La Corte d’Appello di Catanzaro ha recentemente emesso una decisione che ha destato grande interesse e dibattito nel panorama giuridico italiano. Nella sentenza emessa il 18 novembre 2025, la Seconda Sezione Penale ha assolto un imputato perché “il fatto non costituisce reato”, ribaltando integralmente la sentenza emessa in primo grado dal Tribunale di Crotone nel 2024. Ma di cosa si tratta esattamente?
La vicenda processuale che ha portato a questa decisione è legata alla gestione di apparecchi da intrattenimento collegati alla rete di un concessionario statale. Inizialmente contestato per il mancato versamento della quota del “prelievo forzoso” prevista dalla legge di stabilità 2015, l’imputato si è visto poi accusato anche di non aver versato il PREU (Prelievo Erariale Unico) dopo la risoluzione del rapporto contrattuale.
Il Tribunale di Crotone aveva emesso una sentenza controversa, assolvendo l’imputato per il mancato versamento del prelievo forzoso ma condannandolo per il presunto mancato versamento del PREU a due anni e otto mesi di reclusione.

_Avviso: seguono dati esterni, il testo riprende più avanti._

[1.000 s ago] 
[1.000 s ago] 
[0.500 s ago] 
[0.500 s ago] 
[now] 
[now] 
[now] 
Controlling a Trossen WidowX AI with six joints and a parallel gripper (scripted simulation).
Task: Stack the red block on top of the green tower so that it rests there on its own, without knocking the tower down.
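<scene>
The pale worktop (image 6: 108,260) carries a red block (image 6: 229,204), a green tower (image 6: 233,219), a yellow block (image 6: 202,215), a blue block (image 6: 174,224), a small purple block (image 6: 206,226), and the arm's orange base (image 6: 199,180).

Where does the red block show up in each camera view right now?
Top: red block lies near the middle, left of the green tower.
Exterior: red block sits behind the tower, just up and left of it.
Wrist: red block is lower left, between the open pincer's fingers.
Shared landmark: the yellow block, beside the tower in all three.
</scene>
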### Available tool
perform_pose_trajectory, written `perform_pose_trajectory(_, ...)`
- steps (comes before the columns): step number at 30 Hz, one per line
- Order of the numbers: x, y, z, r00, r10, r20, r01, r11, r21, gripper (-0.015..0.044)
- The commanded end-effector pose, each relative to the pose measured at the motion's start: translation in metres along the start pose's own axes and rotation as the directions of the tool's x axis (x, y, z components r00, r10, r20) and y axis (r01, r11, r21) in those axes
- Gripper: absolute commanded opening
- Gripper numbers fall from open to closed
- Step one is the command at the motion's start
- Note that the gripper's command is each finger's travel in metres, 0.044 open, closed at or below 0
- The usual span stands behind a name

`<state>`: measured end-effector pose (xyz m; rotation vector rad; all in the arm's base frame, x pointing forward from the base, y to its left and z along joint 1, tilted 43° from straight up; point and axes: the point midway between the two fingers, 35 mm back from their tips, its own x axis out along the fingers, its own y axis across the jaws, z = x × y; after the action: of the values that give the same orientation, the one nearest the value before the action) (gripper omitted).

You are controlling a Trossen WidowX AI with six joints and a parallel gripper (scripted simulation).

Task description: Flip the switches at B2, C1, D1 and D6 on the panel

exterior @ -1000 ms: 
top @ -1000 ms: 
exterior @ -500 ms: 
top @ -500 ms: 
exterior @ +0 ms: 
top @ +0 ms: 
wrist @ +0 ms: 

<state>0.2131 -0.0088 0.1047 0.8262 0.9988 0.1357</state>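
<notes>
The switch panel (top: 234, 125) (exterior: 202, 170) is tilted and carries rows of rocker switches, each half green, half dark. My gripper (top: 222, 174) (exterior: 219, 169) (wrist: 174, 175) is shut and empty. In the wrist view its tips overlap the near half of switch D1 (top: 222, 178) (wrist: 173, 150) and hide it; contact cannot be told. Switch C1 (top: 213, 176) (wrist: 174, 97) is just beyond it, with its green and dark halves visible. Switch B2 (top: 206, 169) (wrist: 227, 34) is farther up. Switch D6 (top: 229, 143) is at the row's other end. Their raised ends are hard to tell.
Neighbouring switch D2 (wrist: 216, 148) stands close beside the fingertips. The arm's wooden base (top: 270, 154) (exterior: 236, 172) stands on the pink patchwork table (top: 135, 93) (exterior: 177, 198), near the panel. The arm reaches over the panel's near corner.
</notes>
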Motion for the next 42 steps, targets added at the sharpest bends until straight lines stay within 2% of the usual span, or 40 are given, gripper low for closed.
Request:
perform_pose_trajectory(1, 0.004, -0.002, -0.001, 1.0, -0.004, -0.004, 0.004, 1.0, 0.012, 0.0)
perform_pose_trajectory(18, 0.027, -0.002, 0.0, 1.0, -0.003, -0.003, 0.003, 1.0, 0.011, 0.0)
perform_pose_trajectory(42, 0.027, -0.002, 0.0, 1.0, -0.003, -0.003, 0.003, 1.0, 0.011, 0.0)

Tuttavia, la Corte d’Appello di Catanzaro ha ritenuto che il fatto contestato non costituisse reato, portando così all’assoluzione dell’imputato.
Questa decisione ha sollevato diverse questioni sul piano giuridico e ha evidenziato l’importanza di una corretta interpretazione della normativa vigente. È emerso che, in alcuni casi, ci possono essere situazioni in cui un comportamento, pur discostandosi dalla normativa prevista, non risulta penalmente rilevante e non può essere considerato reato.
La sentenza della Corte d’Appello di Catanzaro rappresenta quindi un importante precedente che sottolinea l’importanza di valutare attentamente ogni caso alla luce delle disposizioni di legge vigenti e di garantire una corretta applicazione della giustizia.
In conclusione, la decisione della Corte d’Appello di Catanzaro ci ricorda che il diritto non è mai statico e che ogni situazione merita un’analisi approfondita e attenta. È fondamentale rispettare i principi giuridici e assicurare che le decisioni prese siano sempre motivate e conformi alla legge.